In another Exeter case, Isabella, who was married to John Rondell, called John Lewis and his wife, Willelma, “thief” and “whore” and threw stones at them. Isabella is a “common sower of lies and a marker of discord between neighbors,” court records state. And in London, a woman named Margery, who probably was single, was charged with being “a common scold by day and night” and regularly tossing the contents of her chamber pot outside “to the great nuisance of her neighbors walking there.”

The scolding indictments Kowaleski studied were handed down mostly in late 14th century England, a time of major demographic and economic change for market towns. The country was reeling from the effects of the Black Death, or bubonic plague, which devastated the population. The labor shortage prompted single women and others from the countryside to seek work in towns.

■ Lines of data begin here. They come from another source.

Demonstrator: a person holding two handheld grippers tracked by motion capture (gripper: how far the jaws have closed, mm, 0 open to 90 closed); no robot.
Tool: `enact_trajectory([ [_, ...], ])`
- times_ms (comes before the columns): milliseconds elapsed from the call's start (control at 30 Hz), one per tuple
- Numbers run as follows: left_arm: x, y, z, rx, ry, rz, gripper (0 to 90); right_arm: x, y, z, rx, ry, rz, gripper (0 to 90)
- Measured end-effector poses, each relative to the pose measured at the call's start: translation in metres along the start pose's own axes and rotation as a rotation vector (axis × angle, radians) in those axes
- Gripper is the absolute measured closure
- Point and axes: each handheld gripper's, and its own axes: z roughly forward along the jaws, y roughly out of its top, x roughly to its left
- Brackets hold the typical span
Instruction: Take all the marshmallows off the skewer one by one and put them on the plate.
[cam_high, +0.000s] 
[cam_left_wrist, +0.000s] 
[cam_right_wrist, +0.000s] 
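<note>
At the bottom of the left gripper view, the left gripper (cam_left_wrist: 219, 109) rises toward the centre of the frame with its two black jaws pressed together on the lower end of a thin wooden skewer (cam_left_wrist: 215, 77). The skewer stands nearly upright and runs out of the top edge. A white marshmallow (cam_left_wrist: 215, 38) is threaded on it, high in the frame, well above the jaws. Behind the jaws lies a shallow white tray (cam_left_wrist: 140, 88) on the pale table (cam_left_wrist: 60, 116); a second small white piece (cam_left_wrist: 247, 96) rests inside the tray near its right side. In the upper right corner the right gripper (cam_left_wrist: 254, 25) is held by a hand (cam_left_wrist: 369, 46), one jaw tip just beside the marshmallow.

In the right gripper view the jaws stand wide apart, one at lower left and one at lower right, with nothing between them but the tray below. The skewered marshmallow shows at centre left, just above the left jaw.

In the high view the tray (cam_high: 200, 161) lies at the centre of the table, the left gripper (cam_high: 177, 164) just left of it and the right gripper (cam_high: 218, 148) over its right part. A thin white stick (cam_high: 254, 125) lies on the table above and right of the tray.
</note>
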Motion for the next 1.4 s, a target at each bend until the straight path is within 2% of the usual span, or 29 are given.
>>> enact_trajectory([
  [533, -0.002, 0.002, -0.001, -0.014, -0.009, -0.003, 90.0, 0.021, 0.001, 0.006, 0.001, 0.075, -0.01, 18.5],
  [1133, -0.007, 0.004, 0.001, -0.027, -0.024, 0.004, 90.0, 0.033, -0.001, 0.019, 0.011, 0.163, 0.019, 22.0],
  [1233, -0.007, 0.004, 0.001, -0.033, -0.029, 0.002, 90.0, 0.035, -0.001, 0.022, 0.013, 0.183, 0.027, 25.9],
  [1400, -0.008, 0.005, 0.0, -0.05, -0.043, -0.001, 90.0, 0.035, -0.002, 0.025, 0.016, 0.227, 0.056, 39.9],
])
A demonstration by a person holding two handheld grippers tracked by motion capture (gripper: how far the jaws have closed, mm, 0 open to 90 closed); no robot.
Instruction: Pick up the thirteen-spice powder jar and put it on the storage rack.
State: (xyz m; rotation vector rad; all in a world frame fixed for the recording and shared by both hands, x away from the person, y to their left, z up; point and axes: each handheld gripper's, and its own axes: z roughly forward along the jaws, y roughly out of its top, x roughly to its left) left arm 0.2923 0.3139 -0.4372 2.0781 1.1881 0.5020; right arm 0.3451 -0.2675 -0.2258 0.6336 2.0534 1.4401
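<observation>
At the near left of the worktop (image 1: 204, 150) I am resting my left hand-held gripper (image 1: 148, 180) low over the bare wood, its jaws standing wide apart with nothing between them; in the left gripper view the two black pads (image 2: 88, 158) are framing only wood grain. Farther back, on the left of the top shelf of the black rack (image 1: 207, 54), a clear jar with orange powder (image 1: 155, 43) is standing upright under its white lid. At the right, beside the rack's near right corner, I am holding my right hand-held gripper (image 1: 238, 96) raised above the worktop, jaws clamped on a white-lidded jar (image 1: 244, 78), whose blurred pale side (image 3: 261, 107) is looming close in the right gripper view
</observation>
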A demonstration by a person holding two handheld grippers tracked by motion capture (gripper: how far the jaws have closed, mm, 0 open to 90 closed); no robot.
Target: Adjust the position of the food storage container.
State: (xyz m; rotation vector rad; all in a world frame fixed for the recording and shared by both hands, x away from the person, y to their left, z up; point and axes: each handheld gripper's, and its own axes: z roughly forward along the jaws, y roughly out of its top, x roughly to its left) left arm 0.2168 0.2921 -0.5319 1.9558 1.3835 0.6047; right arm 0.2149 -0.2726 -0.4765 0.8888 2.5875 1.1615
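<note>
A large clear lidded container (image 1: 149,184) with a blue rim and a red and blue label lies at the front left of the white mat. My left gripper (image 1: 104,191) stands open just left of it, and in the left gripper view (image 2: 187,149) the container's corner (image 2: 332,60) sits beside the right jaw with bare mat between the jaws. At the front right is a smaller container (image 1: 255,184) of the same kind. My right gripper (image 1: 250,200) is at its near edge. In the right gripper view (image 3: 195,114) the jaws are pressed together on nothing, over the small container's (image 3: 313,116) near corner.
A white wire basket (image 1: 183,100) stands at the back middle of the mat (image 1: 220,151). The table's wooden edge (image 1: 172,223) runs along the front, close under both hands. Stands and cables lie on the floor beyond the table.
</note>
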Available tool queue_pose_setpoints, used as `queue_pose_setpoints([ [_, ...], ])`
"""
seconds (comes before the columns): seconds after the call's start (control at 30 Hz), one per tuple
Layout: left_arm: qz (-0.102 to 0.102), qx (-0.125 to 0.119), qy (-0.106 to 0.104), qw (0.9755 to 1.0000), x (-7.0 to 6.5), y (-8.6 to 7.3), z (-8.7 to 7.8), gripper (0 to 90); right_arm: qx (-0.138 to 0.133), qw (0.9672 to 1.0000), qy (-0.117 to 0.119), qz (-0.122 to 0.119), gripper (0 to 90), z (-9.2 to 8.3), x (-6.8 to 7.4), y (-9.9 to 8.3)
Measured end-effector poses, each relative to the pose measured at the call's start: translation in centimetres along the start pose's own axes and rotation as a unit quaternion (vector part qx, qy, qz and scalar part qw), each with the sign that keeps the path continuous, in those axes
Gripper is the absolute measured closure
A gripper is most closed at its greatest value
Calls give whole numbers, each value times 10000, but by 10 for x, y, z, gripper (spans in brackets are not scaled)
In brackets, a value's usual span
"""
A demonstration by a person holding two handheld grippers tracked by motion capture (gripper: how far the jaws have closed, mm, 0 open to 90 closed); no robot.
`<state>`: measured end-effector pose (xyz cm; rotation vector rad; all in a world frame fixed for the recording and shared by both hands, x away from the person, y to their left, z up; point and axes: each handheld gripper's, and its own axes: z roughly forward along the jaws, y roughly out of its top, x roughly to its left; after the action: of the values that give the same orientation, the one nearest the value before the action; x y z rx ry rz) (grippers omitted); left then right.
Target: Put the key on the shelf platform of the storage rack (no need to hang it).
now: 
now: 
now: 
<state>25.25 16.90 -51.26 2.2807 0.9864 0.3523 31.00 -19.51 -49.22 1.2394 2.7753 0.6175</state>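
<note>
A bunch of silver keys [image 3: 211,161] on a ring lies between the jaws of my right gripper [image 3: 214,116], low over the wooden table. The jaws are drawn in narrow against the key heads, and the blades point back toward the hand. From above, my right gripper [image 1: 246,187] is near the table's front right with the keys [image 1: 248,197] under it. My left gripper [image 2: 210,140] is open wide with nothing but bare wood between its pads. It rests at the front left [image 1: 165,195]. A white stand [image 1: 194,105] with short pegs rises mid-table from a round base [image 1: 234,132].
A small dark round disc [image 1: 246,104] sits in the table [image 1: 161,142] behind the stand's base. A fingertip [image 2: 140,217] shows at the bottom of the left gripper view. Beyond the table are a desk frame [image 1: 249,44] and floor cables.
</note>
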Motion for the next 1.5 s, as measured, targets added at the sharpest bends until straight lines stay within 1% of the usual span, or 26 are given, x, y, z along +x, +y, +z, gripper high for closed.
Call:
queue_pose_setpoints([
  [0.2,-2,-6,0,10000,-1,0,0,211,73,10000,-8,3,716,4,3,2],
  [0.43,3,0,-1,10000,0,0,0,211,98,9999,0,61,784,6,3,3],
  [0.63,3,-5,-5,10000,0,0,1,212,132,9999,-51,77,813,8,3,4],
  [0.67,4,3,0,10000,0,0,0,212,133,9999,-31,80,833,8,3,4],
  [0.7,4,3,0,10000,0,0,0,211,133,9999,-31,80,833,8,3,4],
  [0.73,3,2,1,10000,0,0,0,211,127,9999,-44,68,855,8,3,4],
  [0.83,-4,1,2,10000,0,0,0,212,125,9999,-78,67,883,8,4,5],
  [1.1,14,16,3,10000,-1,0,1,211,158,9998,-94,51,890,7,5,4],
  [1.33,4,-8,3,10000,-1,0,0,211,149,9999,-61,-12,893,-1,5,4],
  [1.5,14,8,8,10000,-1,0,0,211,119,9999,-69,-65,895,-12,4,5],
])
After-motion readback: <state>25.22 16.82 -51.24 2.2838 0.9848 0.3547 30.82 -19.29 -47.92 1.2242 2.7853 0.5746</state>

In Exeter, the new class of working women wasn’t always heralded. According to Kowaleski’s research, the targets of the scolds’ gossip often happened to be the wives of merchants or other powerful men. In most cases, the accused were charged with impugning a person’s good name -- such as calling a woman a strumpet or whore -- or continuous “harping or chiding” in public places.

And as for Spynster, the indicted washerwoman? Perhaps she gossiped, perhaps she didn’t. But the records show that Spynster was indicted by a jury that included Reginal Prat, who was married to -- guess who -- the so-called “wretched thief.”